BENGALURU: In the ever-evolving digital landscape, artificial intelligence (AI) has permeated various facets of human interaction, offering an impressive array of services through AI chatbots.
These virtual assistants, designed to engage users through natural language processing and machine learning, have rapidly gained popularity. However, beneath the surface of convenience and user engagement lies a disconcerting reality: the extent to which these chatbots collect and manage user data.
Recent findings from a study conducted by cybersecurity firm Surfshark shed light on a pressing issue – the pervasive data collection practices adopted by these AI platforms, some of which extend to sharing users’ information with third parties.
The research by Surfshark highlights a rather alarming trend among the leading AI chatbots available on the Apple App Store. While these applications promise enhanced interaction and personalised assistance, they simultaneously initiate a complex relationship with user privacy.
According to the study, all ten of the most popular AI chatbots not only engage in gathering various types of user data but to exacerbate concerns regarding privacy, 30 per cent of them reportedly share this data with external parties. Such practices often cater to the interests of targeted advertising and data measurement enterprises, as well as third-party brokers.
Raises eyebrows
A closer examination of the data collection practices reveals that Apple’s App Store privacy guidelines outline 35 distinct types of data that applications may potentially accumulate. On average, these chatbots assimilate around 11 different types of user data, which could range from personal identifiers to usage patterns.
Notably, Google’s Gemini chatbot stands out in the realm of data collection, with an extensive repertoire of 22 types of assimilated data. This includes not only the user’s precise location but also a plethora of other sensitive information, such as contact details—name, email address, and phone number—as well as user-generated content, browsing history, and stored contacts.
Such exhaustive data accumulation brings forth substantial implications surrounding user autonomy and control over personal information.
Critics of these extensive data collection initiatives have voiced concerns that such practices can be perceived as excessive and intrusive. The recent discourse surrounding digital privacy underscores a growing unease among users about the extent of surveillance they unwittingly invite into their lives.
As Surfshark researchers aptly noted, the accumulation and potential commodification of their personal data can instigate apprehension among individuals who prioritise safeguarding their digital identities. This discourse raises compelling ethical questions regarding the balance between providing personalised service and the right of users to retain control over their personal information.

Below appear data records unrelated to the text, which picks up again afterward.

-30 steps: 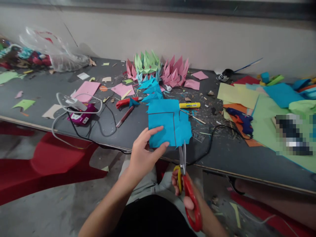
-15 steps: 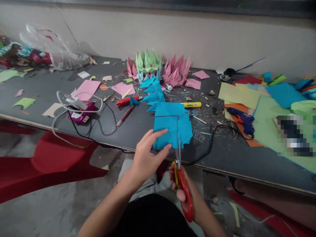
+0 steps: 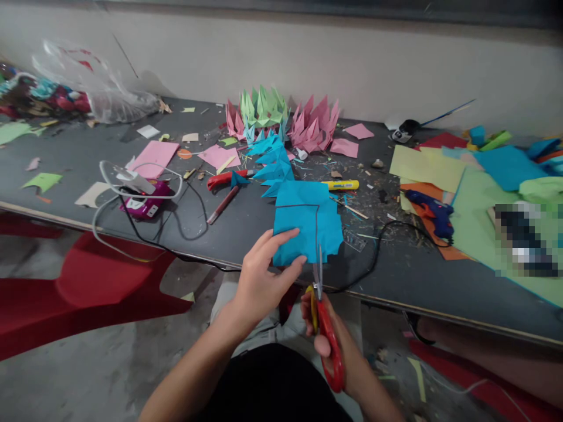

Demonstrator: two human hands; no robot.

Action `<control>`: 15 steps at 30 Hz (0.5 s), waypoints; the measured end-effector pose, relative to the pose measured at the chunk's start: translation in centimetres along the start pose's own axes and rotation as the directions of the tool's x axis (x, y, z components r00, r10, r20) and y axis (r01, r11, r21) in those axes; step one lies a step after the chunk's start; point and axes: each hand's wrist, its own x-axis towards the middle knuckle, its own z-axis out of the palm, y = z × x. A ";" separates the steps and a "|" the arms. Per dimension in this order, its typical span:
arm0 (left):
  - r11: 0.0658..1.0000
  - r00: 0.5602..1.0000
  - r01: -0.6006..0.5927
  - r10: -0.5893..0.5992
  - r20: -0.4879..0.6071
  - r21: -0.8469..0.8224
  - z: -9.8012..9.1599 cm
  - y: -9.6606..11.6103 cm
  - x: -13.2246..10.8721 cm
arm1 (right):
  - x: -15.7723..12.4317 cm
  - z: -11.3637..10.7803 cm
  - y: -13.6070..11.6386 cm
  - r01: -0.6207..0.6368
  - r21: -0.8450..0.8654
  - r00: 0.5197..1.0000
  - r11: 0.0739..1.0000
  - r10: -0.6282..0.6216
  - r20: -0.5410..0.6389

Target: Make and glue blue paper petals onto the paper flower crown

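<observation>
A sheet of blue paper [image 3: 294, 220] with a dark drawn line extends over the table's front edge. My left hand [image 3: 264, 272] grips its lower left corner, with the thumb and a finger on top; the other fingers are partly hidden. My right hand [image 3: 336, 340] is wrapped round the scissors [image 3: 328, 337], which have one red and one yellow handle. Their blades are slightly apart at the paper's lower edge, near the drawn line. Just behind the sheet lie folded blue paper spikes [image 3: 272, 161].
Pink folded-paper spikes [image 3: 316, 126] and green ones [image 3: 264, 108] stand near the wall. A yellow tube [image 3: 343, 185], a red-handled tool [image 3: 226, 177] and a blue glue gun [image 3: 428, 214] lie about. Cables run from a purple power strip [image 3: 152, 199]. A red chair [image 3: 109, 281] stands left.
Almost nothing differs. The scissors and both hands keep nearly the same place at the paper's lower edge, and the view has shifted very slightly.
</observation>
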 end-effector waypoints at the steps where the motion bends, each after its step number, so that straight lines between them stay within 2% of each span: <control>1: 1.000 1.000 -0.003 0.003 -0.003 0.001 0.0 0.0 0.0 | 0.1 -0.1 0.1 0.016 -0.006 1.000 1.000 -0.016 0.000; 5: 1.000 1.000 0.002 -0.002 -0.012 0.015 0.0 0.0 0.1 | 0.5 -0.6 0.7 0.097 -0.055 0.995 0.994 -0.096 0.005; 9: 1.000 1.000 0.005 -0.005 -0.003 0.004 -0.1 0.0 0.0 | 0.8 -1.0 0.9 0.091 -0.072 0.995 0.993 -0.087 0.053; 15: 1.000 1.000 0.019 -0.019 0.001 -0.014 0.0 0.0 -0.1 | 0.4 -0.6 0.2 0.097 -0.095 0.995 0.991 -0.096 0.016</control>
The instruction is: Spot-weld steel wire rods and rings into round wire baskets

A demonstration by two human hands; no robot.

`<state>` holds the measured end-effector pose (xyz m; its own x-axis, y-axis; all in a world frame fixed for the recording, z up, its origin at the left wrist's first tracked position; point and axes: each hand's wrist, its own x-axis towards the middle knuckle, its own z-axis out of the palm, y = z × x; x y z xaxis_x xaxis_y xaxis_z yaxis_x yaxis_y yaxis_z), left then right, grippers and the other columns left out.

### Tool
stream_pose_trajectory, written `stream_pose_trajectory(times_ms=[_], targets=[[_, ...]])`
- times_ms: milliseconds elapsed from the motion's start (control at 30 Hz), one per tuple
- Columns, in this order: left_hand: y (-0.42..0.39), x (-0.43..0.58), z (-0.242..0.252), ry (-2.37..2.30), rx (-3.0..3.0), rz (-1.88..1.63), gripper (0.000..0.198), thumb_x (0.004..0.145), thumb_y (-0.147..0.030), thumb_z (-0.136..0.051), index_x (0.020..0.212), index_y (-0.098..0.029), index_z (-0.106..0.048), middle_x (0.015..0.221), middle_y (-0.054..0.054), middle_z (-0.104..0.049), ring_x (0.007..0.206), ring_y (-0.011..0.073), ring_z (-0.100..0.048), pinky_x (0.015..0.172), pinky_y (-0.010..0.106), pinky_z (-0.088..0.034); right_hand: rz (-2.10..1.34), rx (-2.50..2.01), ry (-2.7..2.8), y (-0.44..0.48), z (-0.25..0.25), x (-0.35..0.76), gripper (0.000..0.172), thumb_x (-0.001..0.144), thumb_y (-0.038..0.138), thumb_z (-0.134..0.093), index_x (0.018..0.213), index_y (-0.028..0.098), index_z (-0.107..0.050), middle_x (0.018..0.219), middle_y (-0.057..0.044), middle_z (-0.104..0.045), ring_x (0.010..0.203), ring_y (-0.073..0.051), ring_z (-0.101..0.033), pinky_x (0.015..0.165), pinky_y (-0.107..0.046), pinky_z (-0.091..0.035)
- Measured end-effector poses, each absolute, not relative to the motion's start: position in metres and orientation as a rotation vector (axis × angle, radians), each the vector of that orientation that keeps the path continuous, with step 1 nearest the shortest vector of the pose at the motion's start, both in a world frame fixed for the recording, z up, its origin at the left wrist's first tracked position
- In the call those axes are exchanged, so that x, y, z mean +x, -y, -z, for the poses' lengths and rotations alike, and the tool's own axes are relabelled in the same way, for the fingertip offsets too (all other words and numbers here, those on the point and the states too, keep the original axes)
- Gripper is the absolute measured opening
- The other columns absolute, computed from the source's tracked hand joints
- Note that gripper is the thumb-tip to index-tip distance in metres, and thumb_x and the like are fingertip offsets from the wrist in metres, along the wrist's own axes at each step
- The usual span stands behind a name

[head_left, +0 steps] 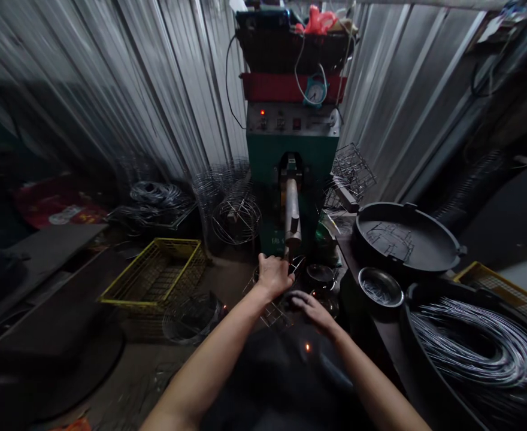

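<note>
Before corrugated walls, left hand (273,275) and right hand (309,308) grip wire mesh (276,312).

There is a single view, from a camera worn on the person's head, looking forward and down along both forearms. It sits close above the left hand (273,275) and right hand (309,306), which meet near the picture's centre. It faces a green machine (292,149) squarely, near ahead, against a corrugated metal wall (164,90). The wide lens bends the edges, taking in a yellow crate (158,274) at left and wire coils (479,341) at right.
</note>
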<state>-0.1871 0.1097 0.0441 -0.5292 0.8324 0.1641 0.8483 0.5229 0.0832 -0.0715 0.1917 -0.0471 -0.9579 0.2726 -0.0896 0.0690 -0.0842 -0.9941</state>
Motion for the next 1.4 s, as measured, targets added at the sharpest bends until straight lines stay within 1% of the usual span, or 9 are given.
stream_pose_trajectory(times_ms=[200, 367, 833, 900, 967, 1067, 1267, 1333, 1400], targets=[[-0.108, -0.187, -0.045, 2.716, -1.322, 0.215, 0.034, 0.073, -0.041, -0.044, 0.078, -0.013, -0.063, 0.08, 0.013, -0.065, 0.084, 0.0264, -0.056, 0.076, 0.041, -0.026, -1.959, -0.293, 2.14, -0.175, 0.06, -0.061, 0.033, 0.075, 0.048, -0.05, 0.084, 0.019, -0.062, 0.074, -0.001, -0.059, 0.072, -0.014, -0.053, 0.069, -0.026, -0.042], [-0.108, -0.189, -0.046, 2.727, -1.237, 0.196, 0.033, 0.072, -0.041, -0.045, 0.078, -0.014, -0.063, 0.082, 0.012, -0.066, 0.084, 0.0263, -0.056, 0.074, 0.039, -0.027, -1.99, -0.292, 2.065, -0.172, 0.066, -0.07, 0.032, 0.076, 0.047, -0.05, 0.084, 0.019, -0.063, 0.066, 0.0, -0.056, 0.063, -0.012, -0.05, 0.062, -0.024, -0.041], [-0.11, -0.196, -0.041, 2.691, -1.313, 0.203, 0.037, 0.074, -0.045, -0.044, 0.079, -0.014, -0.063, 0.08, 0.012, -0.065, 0.084, 0.0261, -0.057, 0.078, 0.042, -0.029, -1.983, -0.257, 1.994, -0.159, 0.067, -0.069, 0.032, 0.079, 0.047, -0.045, 0.085, 0.02, -0.062, 0.068, 0.0, -0.055, 0.064, -0.013, -0.049, 0.062, -0.024, -0.04], [-0.104, -0.191, -0.042, 2.701, -1.381, 0.259, 0.041, 0.074, -0.05, -0.043, 0.082, -0.015, -0.063, 0.083, 0.011, -0.065, 0.085, 0.0254, -0.057, 0.082, 0.044, -0.029, -1.859, -0.286, 2.012, -0.156, 0.069, -0.062, 0.03, 0.078, 0.045, -0.046, 0.084, 0.02, -0.062, 0.07, 0.0, -0.055, 0.065, -0.013, -0.049, 0.063, -0.024, -0.039], [-0.088, -0.181, -0.041, 2.637, -1.449, 0.392, 0.046, 0.075, -0.053, -0.041, 0.097, -0.017, -0.059, 0.095, 0.011, -0.064, 0.093, 0.025, -0.054, 0.089, 0.046, -0.027, -1.767, -0.348, 2.002, -0.155, 0.067, -0.051, 0.028, 0.077, 0.044, -0.048, 0.083, 0.02, -0.062, 0.07, -0.001, -0.056, 0.066, -0.014, -0.05, 0.064, -0.024, -0.039], [-0.047, -0.157, -0.025, 2.449, -1.473, 0.579, 0.058, 0.075, -0.053, -0.043, 0.121, -0.017, -0.044, 0.115, 0.013, -0.054, 0.109, 0.0242, -0.045, 0.098, 0.046, -0.02, -1.719, -0.525, 1.869, -0.159, 0.054, -0.035, 0.025, 0.075, 0.043, -0.051, 0.079, 0.02, -0.063, 0.071, -0.002, -0.059, 0.07, -0.016, -0.052, 0.064, -0.025, -0.04], [0.022, -0.11, 0.047, 2.167, -1.898, 0.468, 0.064, 0.073, -0.052, -0.046, 0.124, -0.014, -0.04, 0.12, 0.016, -0.051, 0.114, 0.0268, -0.042, 0.1, 0.051, -0.016, -2.058, -0.718, 1.614, -0.162, 0.011, -0.032, 0.024, 0.071, 0.04, -0.055, 0.077, 0.018, -0.061, 0.054, 0.002, -0.053, 0.046, -0.01, -0.046, 0.04, -0.02, -0.035], [0.028, -0.101, 0.065, 2.154, -1.995, 0.393, 0.059, 0.076, -0.046, -0.046, 0.125, -0.015, -0.038, 0.11, 0.014, -0.058, 0.106, 0.0248, -0.049, 0.1, 0.054, -0.015, -2.188, -0.711, 1.598, -0.159, 0.0, -0.036, 0.023, 0.069, 0.037, -0.056, 0.076, 0.016, -0.061, 0.051, 0.003, -0.053, 0.04, -0.008, -0.044, 0.036, -0.017, -0.031], [0.028, -0.094, 0.076, 2.131, -2.006, 0.382, 0.041, 0.082, -0.028, -0.042, 0.122, -0.018, -0.041, 0.088, 0.007, -0.065, 0.087, 0.0186, -0.057, 0.099, 0.055, -0.015, -2.256, -0.713, 1.609, -0.156, -0.008, -0.039, 0.021, 0.069, 0.034, -0.057, 0.076, 0.015, -0.062, 0.05, 0.003, -0.054, 0.037, -0.006, -0.044, 0.032, -0.015, -0.025]])
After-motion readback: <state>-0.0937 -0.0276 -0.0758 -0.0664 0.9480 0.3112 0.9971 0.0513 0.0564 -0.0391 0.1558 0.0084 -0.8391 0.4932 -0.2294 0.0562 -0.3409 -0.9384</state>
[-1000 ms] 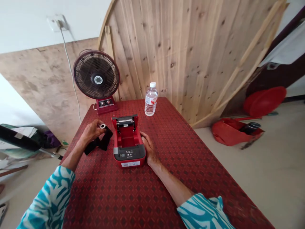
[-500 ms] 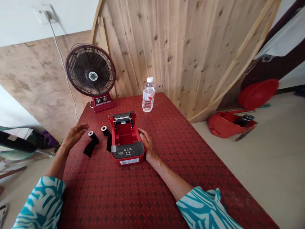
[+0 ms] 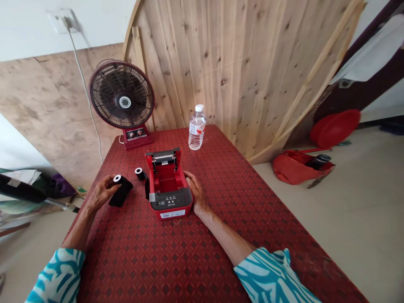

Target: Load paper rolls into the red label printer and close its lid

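Observation:
My left hand point(image 3: 101, 192) has its thumb and fingers closed round a black paper roll point(image 3: 118, 180) with a white end face; its loose black strip point(image 3: 121, 195) hangs down toward the table. My right hand point(image 3: 196, 191) grips the right side of a small red and dark grey printer point(image 3: 170, 206). The printer's lid point(image 3: 163, 158) stands raised at the back, and its red inner bay shows nothing in it. Just left of the printer stands a second black roll point(image 3: 139, 173), its strip running down beside the printer's wall.
A dark red fan point(image 3: 123, 101) stands at the table's back left, its cord point(image 3: 82, 80) running to a wall socket. Behind the printer is a clear water bottle point(image 3: 197, 128). The table point(image 3: 221, 252) has a red patterned top. A red bag point(image 3: 288, 168) lies on the floor at right.
My left hand has come down from above the near roll and closed on it, lifting and tilting it slightly left. My right hand stays on the printer.

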A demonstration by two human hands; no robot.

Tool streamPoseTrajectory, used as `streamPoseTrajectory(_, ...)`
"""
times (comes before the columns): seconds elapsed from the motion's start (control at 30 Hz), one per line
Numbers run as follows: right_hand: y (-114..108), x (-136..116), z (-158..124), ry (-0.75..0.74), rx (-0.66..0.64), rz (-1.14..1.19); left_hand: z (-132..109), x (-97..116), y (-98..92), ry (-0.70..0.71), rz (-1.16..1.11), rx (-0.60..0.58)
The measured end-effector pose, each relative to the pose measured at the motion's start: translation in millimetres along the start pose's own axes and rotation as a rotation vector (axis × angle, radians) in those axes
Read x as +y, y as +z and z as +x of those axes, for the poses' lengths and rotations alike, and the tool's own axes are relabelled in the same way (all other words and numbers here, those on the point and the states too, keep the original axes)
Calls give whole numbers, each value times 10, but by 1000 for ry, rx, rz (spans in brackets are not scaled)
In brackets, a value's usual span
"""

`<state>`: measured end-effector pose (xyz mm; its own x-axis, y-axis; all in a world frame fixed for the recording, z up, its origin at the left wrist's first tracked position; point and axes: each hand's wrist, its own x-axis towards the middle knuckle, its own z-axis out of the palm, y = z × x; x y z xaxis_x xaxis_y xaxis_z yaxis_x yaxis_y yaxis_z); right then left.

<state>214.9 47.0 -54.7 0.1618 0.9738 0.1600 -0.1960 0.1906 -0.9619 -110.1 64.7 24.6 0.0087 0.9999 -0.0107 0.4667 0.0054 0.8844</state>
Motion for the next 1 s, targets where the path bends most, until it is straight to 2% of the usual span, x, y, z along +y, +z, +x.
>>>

In contrast, OpenAI’s ChatGPT has purportedly adopted a less invasive approach to data collection, reportedly gathering only ten types of data. This includes crucial identifiers, usage data, and user content, yet this chatbot has elected not to engage in third-party advertising, which adds a layer of assurance regarding user privacy.
Monetisation of user data
Nevertheless, it must be noted that ChatGPT does maintain a chat history, although users are afforded the flexibility to enable temporary chats that auto-delete after 30 days or to request the removal of their personal data from training datasets. Such options contribute positively to the discourse on user agency, but they also evoke further scrutiny regarding what constitutes an adequate privacy policy.
The analysis of other chatbots presents a similarly troubling picture. The Chinese chatbot DeepSeek is characteristic of an operational model that collects 11 unique types of user data and maintains chat history without explicit transparency on data usage policies.
The assertion that user information may be retained “for as long as necessary” and stored on servers located in the People’s Republic of China raises critical concerns about data sovereignty and international privacy standards. This underscores the imperative for individuals to contemplate the implications of utilizing applications developed in jurisdictions with distinct regulatory frameworks.
Chatbots such as Copilot, Poe, and Jasper AI also reveal a concerning trend towards the accumulation of data that holds potential for tracking users.
Jasper, for instance, collects product interaction data and advertising data, which can be utilised for targeted advertisement or sold to data brokers.
The monetisation of user data significantly complicates the nexus of personal privacy and corporate interests, necessitating a comprehensive approach to user education and regulation in the burgeoning field of AI.